I am considering making our roughly 300 sq ft single car attached into a bedroom and 1/2 bath.  There is no current access from the garage to the house and it sits about 2 1/2 ft lower than the house.  The garage appears to sit on a concrete slab which has a few small cracks on the outside.  We would most likely need to raise the floor a few inches and build a new one.  

Any concerns with garage converts that I would need to know before considering this further?  I didn't know if anyone who was well versed in building codes could enlighten me before I go to our building inspector.


----------



## woodchuck (Jul 26, 2009)

cibula11 said:


> I am considering making our roughly 300 sq ft single car attached into a bedroom and 1/2 bath.  There is no current access from the garage to the house and it sits about 2 1/2 ft lower than the house.  The garage appears to sit on a concrete slab which has a few small cracks on the outside.  We would most likely need to raise the floor a few inches and build a new one.
> 
> Any concerns with garage converts that I would need to know before considering this further?  I didn't know if anyone who was well versed in building codes could enlighten me before I go to our building inspector.



When I did mine we had to:
Level the concrete by pouring more concrete because it was slightly sloped to allow it to drain.

Ours had Sheetrock which we removed in order to put insulation in the walls.Here in Alabama the walls and ceilings in garages are not insulated. We also had to have insulation blown in the attic. 

Ours was lower like yours which enabled me to put a return air register in the wall to the crawl space to heat and cool it without using a window unit. 

We already had a door off the kitchen to the garage. And a back exit and added sliding glass doors to the outside and a fireplace on the new wall.


----------



## Nestor_Kelebay (Jul 26, 2009)

cibula11 said:


> I am considering making our roughly 300 sq ft single car attached into a bedroom and 1/2 bath.



I'd be wondering about providing water supply and drain piping in that garage.
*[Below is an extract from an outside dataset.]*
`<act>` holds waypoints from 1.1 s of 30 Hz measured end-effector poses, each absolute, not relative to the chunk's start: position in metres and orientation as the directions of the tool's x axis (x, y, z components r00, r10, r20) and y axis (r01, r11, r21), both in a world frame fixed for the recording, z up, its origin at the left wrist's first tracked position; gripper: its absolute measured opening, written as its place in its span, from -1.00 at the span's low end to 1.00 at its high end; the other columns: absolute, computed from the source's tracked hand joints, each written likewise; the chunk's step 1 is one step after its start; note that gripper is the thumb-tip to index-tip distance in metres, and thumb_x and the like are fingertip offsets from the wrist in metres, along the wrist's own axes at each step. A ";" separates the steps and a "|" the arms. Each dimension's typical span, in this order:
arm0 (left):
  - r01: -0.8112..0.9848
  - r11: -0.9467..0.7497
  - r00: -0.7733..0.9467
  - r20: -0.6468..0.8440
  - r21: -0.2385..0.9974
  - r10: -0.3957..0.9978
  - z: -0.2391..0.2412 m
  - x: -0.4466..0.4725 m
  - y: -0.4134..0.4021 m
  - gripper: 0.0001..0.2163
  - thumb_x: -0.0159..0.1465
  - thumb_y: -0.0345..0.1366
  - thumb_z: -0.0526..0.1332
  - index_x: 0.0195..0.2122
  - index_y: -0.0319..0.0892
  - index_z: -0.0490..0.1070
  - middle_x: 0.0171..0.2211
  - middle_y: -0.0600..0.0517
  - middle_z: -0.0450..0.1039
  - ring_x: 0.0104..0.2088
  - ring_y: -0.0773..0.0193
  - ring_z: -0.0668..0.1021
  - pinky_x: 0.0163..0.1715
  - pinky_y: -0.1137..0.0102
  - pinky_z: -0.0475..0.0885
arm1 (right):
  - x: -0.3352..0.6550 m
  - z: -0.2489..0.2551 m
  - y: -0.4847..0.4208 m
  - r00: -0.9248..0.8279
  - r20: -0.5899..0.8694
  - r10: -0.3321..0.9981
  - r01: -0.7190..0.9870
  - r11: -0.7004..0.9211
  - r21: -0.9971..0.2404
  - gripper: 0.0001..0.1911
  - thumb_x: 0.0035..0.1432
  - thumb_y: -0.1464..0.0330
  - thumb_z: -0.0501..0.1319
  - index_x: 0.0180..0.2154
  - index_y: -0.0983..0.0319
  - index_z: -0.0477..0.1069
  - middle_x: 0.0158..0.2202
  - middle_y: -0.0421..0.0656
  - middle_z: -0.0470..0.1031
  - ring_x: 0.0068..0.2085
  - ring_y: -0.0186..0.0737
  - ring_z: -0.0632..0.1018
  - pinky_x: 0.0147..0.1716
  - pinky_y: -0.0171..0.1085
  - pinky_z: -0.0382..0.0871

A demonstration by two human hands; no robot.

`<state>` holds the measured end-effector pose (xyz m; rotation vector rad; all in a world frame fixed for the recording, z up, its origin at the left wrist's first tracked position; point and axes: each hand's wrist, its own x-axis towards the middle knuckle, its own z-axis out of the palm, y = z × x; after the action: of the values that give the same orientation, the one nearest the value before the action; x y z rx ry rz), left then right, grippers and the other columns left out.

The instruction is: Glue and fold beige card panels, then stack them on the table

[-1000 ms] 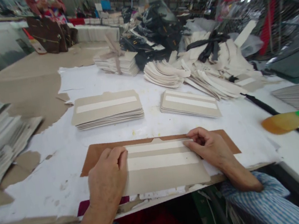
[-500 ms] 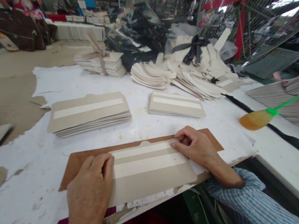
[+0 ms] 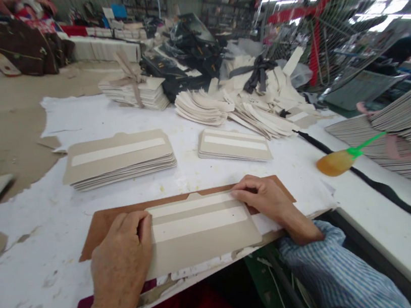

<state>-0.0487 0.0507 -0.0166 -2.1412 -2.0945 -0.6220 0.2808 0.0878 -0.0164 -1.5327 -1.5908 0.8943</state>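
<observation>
At the near edge of the worktop [image 3: 182,181], a beige panel [image 3: 206,243] partly covers a brown board [image 3: 98,224]. Left hand [image 3: 122,252]: fingers narrowly closed on the panel's left edge. Right hand [image 3: 263,197]: fingers pinching its upper right corner. Brown bag [image 3: 20,45] at rear left, contents hidden. Both hands palm-down.

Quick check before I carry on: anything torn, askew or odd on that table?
Yes: the white paper covering has a ragged, torn left edge and grey smudges. Farther back, the cream strips lie in a loose jumble. The beige panel between the left hand and right hand shows no obvious damage.
</observation>
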 end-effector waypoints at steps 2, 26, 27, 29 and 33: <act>0.964 -0.111 -0.013 0.461 0.241 0.887 -0.017 -0.049 0.049 -0.78 0.47 -0.24 0.10 -0.20 -0.14 0.53 -0.25 -0.02 0.61 -0.30 0.11 0.63 -0.43 0.30 0.37 | 0.290 -0.012 0.085 0.160 0.024 0.987 0.256 -0.018 -0.967 -0.71 0.15 0.09 0.40 -0.32 0.18 0.64 -0.54 -0.26 0.41 -0.55 -0.36 0.33 -0.54 -0.34 0.14; 0.798 -0.599 0.497 0.482 0.073 0.721 -0.019 -0.036 0.050 -0.72 0.50 -0.20 0.10 0.02 -0.20 0.54 0.00 -0.13 0.61 0.00 -0.03 0.59 -0.04 0.06 0.50 | 0.269 -0.029 0.049 -0.321 0.551 0.770 0.817 0.520 -0.251 -0.75 0.49 0.40 0.15 -0.07 0.34 0.61 -0.19 0.03 0.54 -0.16 -0.06 0.49 -0.15 -0.05 0.50; 0.802 -0.594 0.497 0.480 0.063 0.722 -0.019 -0.036 0.050 -0.71 0.51 -0.19 0.08 0.02 -0.20 0.54 0.00 -0.13 0.62 0.00 -0.03 0.59 -0.05 0.06 0.50 | 0.269 -0.029 0.049 -0.319 0.546 0.775 0.818 0.516 -0.254 -0.75 0.49 0.40 0.15 -0.06 0.33 0.61 -0.19 0.03 0.54 -0.16 -0.06 0.49 -0.14 -0.05 0.50; 0.812 -0.581 0.491 0.476 0.054 0.730 -0.019 -0.036 0.050 -0.70 0.51 -0.18 0.07 0.02 -0.20 0.54 0.00 -0.13 0.62 0.01 -0.03 0.60 -0.03 0.07 0.50 | 0.268 -0.029 0.048 -0.319 0.533 0.784 0.820 0.510 -0.260 -0.75 0.49 0.39 0.14 -0.06 0.31 0.61 -0.18 0.03 0.55 -0.15 -0.06 0.49 -0.13 -0.04 0.51; 0.813 -0.581 0.493 0.482 0.040 0.724 -0.018 -0.036 0.050 -0.70 0.51 -0.20 0.08 0.00 -0.23 0.55 -0.01 -0.13 0.63 0.02 -0.04 0.59 -0.03 0.06 0.52 | 0.268 -0.028 0.048 -0.314 0.518 0.795 0.824 0.500 -0.267 -0.73 0.50 0.37 0.13 -0.05 0.26 0.62 -0.18 0.01 0.55 -0.15 -0.06 0.50 -0.13 -0.04 0.51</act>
<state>-0.0359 0.0496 -0.0184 -2.5432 -1.3253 -0.6824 0.2678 0.0477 -0.0277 -1.3228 -2.1454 -0.0627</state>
Does Alabama have a "frost line"?  That is, in the winter is there a depth that the ground normally freezes to?  Or are freezing temperatures in winter more the exception than the rule where you live?


----------



## GBR (Jul 27, 2009)

You also need heat, light and ventilation. An egress (escape) window is required, with minimum size per your local code enforcement. You need a 3' wide hallway or room to access the bedroom from in the house. The window installed has to be 3' minimum to the overhead electrical service. And 3' minimum from a gas meter. Service panel cannot be in a bathroom. Smoke detectors required inside and outside bedroom in adjoining hall. Arc fault service interrupter (AFCI) required for bedroom. Minimum space for bath fixtures and a vent required (fan or opening window).   

http://www.taunton.com/finehomebuil...code-violations-emergency-egress-windows.aspx

http://www.codecheck.com/cc/pg07_08building.html

 Be safe, G


----------



## tmhremodel (Aug 20, 2009)

I agree with "GBR" as all that is great advice, also be sure to get a permit... You can get a home owners permit and that will require you adhereing to local codes and inspections, however it is best this way because if you ever sell and want to include the new room as part of the overall square footage, you "legally" can't unless the new build was permitted..

mike


----------